Mom had oral cancer in the late 1990s. Dad died of lung cancer. My sister-in-law, Laura, died of oral cancer. I survived breast cancer. Mom’s three sisters all died from cancer. A nephew did as well. Another survived his cancer. And now, Mom has it again. It used to be normal for people to die of heart attacks, stroke, and heart related diseases. Now, it’s cancer. Sadly, it’s cancer, and there are so many types of it.

A very smart friend of ours told us if people have cancer, it always comes back, somewhere in their body. It may take years, but it will show up again. I’m learning this may very well be true. Oncologists look at it as in remission, “for now.” I am aware mine could come back, even with only a 4% chance. It is tricky, frightening, and sly. Just like a lot of evil is.
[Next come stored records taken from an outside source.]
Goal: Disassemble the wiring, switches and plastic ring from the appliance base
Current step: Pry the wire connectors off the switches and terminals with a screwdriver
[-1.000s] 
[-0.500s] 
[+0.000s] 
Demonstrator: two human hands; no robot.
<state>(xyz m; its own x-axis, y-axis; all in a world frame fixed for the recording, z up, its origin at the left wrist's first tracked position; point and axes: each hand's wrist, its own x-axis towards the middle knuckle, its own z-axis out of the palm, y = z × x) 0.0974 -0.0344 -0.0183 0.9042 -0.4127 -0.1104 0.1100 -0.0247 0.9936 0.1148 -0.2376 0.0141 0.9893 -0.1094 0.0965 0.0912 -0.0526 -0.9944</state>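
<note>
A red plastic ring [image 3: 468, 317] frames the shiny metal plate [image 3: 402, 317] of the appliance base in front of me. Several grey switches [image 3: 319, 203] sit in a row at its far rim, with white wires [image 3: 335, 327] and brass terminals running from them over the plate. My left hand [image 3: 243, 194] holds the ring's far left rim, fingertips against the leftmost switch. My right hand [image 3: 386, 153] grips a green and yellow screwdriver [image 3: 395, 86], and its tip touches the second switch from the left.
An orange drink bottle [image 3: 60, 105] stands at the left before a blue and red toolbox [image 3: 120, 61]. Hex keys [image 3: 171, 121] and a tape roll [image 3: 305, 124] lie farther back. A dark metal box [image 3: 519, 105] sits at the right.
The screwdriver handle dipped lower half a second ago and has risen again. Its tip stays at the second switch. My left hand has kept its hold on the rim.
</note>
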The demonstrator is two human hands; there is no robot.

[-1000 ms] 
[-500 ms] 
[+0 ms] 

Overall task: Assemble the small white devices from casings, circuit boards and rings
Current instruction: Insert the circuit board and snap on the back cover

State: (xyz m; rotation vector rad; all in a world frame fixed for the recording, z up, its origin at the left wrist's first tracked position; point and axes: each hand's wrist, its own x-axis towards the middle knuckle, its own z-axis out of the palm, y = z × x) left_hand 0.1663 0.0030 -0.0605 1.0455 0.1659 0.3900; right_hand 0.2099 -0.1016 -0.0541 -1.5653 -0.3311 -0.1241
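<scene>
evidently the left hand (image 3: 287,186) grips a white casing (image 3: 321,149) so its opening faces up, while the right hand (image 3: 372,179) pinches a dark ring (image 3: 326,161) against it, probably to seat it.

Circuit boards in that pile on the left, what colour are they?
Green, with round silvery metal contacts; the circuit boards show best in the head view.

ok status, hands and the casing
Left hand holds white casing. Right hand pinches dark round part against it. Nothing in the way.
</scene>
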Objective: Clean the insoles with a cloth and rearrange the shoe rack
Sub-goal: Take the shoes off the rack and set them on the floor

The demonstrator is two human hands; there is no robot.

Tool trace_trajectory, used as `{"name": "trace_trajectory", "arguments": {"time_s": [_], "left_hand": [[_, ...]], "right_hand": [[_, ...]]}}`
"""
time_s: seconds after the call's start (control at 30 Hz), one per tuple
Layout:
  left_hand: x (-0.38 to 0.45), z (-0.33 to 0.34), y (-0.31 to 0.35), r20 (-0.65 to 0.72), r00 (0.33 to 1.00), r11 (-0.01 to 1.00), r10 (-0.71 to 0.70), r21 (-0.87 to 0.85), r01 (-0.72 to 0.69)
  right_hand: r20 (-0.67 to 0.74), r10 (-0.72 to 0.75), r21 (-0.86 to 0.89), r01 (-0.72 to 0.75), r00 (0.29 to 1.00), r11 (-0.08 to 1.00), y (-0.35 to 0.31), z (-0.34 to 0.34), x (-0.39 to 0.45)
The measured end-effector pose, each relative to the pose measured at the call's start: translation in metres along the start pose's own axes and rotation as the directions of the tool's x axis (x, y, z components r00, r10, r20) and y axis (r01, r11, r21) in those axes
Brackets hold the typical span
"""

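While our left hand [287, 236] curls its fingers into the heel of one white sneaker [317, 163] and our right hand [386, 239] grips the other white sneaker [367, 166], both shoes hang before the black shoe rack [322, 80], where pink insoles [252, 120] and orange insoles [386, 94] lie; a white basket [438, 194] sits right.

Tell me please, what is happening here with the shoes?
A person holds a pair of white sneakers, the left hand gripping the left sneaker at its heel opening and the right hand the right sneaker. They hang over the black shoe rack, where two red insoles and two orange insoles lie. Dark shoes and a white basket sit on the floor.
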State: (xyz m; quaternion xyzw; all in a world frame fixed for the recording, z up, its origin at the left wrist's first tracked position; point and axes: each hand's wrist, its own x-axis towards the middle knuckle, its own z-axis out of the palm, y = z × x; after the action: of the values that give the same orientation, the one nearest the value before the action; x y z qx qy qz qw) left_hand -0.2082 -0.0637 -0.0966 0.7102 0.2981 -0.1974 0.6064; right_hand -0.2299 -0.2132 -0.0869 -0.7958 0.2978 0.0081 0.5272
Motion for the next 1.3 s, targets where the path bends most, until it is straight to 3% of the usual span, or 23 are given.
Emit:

There was a movie in 1992 called “Medicine Man.” It starred Sean Connery and Lorraine Bracco. There was an ancient plant in the Amazon that contained an element which could aid in curing cancer. The catch was, there was a primitive tribe that remained untouched by modern day society, people, and therefore disease free. Until the press arrived, along with all the poachers, tourists, bad guys, and even the scientists. Watch it sometime, it’s a good story.

What will you do this fine Wednesday? I’m just doing the usual. Home, Mom’s, Home. It’s all good. P.S., I think it helped a lot to rest the knee yesterday. Note to self: Don’t be shy about doing it again. The Babe is always here to help. It’s so nice to have a partner in hard times.

When our dad died, I was a single mom with three kids whose hearts shattered. Their beloved Grandpa was gone. He was the main male figure in their lives. The kids were 17, 13, and 9. I had to be strong for them. I had no one to lean on. It was hard.

Enjoy your day, and let’s see each other tomorrow. Be safe out there.